SR-IOV VF Assignment Policy
---------------------------
.. figure:: images/sriov-image8.png
:align: center
:name: SR-IOV-vf-assignment
SR-IOV VF Assignment
1. All SR-IOV PF devices are managed by the Service VM.
2. The SR-IOV PF cannot passthrough to the User VM.
3. All VFs can passthrough to the User VM, but we do not recommend
a passthrough to high privilege VMs because the PF device may impact
the assigned VFs' functionality and stability.
SR-IOV Usage Guide in ACRN
--------------------------
We use the Intel 82576 NIC as an example in the following instructions.

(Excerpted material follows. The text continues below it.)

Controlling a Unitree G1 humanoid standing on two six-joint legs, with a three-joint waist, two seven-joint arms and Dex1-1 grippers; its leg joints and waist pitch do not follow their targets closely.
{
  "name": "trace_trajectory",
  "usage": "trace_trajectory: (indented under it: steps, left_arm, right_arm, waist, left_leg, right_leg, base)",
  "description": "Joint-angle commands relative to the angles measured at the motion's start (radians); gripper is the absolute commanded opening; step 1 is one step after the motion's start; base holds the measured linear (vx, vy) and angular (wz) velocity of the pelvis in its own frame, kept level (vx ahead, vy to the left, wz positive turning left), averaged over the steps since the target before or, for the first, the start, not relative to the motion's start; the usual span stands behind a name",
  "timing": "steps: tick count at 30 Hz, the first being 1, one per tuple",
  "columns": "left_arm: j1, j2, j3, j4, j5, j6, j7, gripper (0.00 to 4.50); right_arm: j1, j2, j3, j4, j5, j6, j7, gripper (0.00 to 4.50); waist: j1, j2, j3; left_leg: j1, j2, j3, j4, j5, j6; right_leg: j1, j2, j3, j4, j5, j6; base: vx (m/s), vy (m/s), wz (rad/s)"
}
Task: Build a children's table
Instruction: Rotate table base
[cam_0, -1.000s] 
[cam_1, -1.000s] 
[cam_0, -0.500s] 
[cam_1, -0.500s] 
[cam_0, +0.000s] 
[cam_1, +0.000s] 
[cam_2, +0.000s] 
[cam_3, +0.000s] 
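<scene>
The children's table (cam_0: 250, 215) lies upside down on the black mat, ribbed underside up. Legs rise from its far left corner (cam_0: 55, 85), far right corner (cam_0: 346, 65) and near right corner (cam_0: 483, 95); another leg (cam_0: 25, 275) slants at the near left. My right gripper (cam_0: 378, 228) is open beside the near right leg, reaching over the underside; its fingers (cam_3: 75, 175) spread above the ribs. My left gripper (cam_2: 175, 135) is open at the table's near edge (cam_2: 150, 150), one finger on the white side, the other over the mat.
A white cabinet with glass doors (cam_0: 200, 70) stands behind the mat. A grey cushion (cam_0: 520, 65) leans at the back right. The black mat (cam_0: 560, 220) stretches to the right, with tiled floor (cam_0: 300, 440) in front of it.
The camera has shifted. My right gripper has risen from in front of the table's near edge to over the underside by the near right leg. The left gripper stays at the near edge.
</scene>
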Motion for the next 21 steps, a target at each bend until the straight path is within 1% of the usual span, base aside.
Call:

We
only support LaaG (Linux as a Guest).
1. Ensure that the 82576 VF driver is compiled into the User VM Kernel
(set ``CONFIG_IGBVF=y`` in the Kernel Config).
#. When the Service VM boots, the ``lspci -v`` command indicates
that the Intel 82576 NIC devices have SR-IOV capability and their PF
drivers are ``igb``.
.. figure:: images/sriov-image9.png
:align: center
:name: 82576-pf
82576 SR-IOV PF Devices
#. Input the ``echo n > /sys/class/net/enp109s0f0/device/sriov\_numvfs``
command in the Service VM to enable n VF devices for the first PF
device (\ *enp109s0f0)*. The number *n* can't be more than *TotalVFs*
coming from the return value of command
``cat /sys/class/net/enp109s0f0/device/sriov\_totalvfs``. Here we
use *n = 2* as an example.
.. figure:: images/sriov-image10.png
:align: center
:name: 82576-vf
82576 SR-IOV VF Devices
.. figure:: images/sriov-image11.png
:align: center
:name: 82576-vf-nic
82576 SR-IOV VF NIC
#. Passthrough an SR-IOV VF device to guest.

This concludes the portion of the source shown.